SHOW TABLES LIKE 'student'
//set the server charset to match
SET NAMES 'charset_name' [COLLATE 'collation_name']
2- Change the charset used in your table to match the server charset:
//find out the charset used in the server
SHOW VARIABLES LIKE 'character_set%';
SHOW VARIABLES LIKE 'collation%';
//Change the charset used in the table
ALTER TABLE student ......
3- Change the default charset settings and restart MySQL
Edit My.ini and replace the character_set_* options, so they match your tables.
4- Change the charset settings for your connection
You client can override the charset and collation settings.
If it does not option 1 or 3 should fix your issue, but if the connection overrides these settings, you need to check the connection-string and edit the charset/collation settings to match your database.
Some advice:
Find a charset. I recommend UTF8 and a collation: I recommend utf8_general_ci. And use those consistantly everywhere.
A concatenation can only work if the collation of all used values matches OR you use a collation that all collations are a subset of (from a logical standpoint).
If you want to concatenate text, each text should be the same collation. Take a look at the collation the database uses, then take a look at the collation that your connection uses:
show variables like '%coll%'
The collation_connection should match the collation of the table you try to concatenate. If it doesn't, the error message will arise.
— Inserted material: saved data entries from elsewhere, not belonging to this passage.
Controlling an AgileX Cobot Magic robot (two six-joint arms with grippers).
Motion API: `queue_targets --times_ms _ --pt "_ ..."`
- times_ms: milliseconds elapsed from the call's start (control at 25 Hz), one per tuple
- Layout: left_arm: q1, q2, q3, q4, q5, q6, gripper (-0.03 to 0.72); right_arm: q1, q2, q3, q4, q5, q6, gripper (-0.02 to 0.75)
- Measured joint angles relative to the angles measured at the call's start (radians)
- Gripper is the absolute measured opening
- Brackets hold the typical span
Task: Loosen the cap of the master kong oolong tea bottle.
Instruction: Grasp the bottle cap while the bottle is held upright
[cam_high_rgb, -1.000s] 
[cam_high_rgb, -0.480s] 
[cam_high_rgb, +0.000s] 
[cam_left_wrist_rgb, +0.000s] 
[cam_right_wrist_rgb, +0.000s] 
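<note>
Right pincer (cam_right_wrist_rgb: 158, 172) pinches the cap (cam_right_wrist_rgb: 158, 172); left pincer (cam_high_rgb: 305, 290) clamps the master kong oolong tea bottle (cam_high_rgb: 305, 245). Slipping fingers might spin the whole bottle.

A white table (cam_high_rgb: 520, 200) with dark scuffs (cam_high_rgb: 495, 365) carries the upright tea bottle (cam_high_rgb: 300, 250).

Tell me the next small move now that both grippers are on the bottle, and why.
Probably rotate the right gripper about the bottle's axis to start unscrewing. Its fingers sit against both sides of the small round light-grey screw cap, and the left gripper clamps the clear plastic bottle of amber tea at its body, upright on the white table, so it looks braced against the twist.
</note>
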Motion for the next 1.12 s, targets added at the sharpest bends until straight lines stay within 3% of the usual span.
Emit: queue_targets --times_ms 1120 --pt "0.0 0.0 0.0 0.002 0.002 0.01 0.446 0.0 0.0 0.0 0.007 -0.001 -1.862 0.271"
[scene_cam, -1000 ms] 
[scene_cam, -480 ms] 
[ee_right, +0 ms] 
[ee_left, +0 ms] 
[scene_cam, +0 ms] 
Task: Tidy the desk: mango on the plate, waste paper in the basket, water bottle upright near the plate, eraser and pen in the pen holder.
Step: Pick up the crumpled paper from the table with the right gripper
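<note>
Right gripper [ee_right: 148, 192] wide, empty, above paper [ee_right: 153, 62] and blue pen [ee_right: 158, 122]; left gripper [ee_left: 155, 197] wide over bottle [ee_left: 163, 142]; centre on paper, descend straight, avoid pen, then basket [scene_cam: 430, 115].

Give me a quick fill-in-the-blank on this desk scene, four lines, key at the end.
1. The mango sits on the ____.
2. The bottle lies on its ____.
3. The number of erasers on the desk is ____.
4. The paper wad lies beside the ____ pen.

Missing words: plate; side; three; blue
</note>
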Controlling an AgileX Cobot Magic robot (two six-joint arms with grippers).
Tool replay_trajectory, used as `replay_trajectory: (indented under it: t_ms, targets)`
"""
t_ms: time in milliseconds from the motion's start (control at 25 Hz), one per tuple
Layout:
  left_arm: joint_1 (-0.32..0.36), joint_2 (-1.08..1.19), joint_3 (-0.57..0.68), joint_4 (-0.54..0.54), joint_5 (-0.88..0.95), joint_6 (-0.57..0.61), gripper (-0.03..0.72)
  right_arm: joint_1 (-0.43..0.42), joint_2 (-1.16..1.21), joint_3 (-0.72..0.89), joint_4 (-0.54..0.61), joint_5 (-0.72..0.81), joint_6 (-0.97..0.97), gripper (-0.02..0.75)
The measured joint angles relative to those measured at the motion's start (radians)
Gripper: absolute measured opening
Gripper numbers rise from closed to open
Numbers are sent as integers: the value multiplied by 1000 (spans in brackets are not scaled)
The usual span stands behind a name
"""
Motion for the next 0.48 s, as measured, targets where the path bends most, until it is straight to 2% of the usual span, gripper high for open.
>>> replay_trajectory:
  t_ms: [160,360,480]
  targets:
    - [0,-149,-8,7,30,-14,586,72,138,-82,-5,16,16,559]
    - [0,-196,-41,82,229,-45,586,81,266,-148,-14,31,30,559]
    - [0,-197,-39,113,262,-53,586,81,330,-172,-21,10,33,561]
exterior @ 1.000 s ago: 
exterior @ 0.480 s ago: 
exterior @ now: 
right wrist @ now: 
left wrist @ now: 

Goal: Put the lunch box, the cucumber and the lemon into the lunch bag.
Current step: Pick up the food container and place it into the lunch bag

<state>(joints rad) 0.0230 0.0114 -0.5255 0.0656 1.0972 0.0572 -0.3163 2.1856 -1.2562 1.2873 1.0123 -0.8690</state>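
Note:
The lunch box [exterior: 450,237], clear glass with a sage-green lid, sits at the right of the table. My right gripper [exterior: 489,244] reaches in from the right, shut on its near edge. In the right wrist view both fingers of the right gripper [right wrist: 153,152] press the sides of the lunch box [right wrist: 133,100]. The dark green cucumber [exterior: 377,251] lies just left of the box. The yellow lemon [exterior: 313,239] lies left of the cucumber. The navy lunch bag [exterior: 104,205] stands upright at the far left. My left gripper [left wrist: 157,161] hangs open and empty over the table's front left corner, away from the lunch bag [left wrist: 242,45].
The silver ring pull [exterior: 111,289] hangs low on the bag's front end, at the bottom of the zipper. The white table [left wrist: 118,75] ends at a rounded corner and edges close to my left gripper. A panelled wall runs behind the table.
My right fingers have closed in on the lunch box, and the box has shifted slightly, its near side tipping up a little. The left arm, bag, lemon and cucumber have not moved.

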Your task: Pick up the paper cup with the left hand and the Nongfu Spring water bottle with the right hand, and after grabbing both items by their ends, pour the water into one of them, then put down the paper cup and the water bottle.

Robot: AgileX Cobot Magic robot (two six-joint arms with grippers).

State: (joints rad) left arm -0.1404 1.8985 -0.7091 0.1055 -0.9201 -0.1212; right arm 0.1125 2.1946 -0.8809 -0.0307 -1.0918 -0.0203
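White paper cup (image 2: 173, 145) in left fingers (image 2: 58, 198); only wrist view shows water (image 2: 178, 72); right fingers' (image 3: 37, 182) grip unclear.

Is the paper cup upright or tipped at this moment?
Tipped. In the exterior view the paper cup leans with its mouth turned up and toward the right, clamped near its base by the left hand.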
You can then change the connection collation to match the one of the table.
Look like you have a miss use on the if statement there because it will resulting an undefined data type so the concat operation will fail as it different in data type. Try change the query by use ifnull instead.
Try this query instead:
SELECT concat(ifnull(fName,''),Name) From Student
see the demo here http://www.sqlize.com/kfy85j8f1e
for another reference read also http://forums.mysql.com/read.php?10,225982,225982#msg-225982
It can also be an error with your client library being too old for the mysql server.
We had a similar problem with LIKE and the character "ő" and using PHP MySQL library version 5.1.52 but MySQL server version 5.5.22.
The problem has gone away upon upgrading the client library.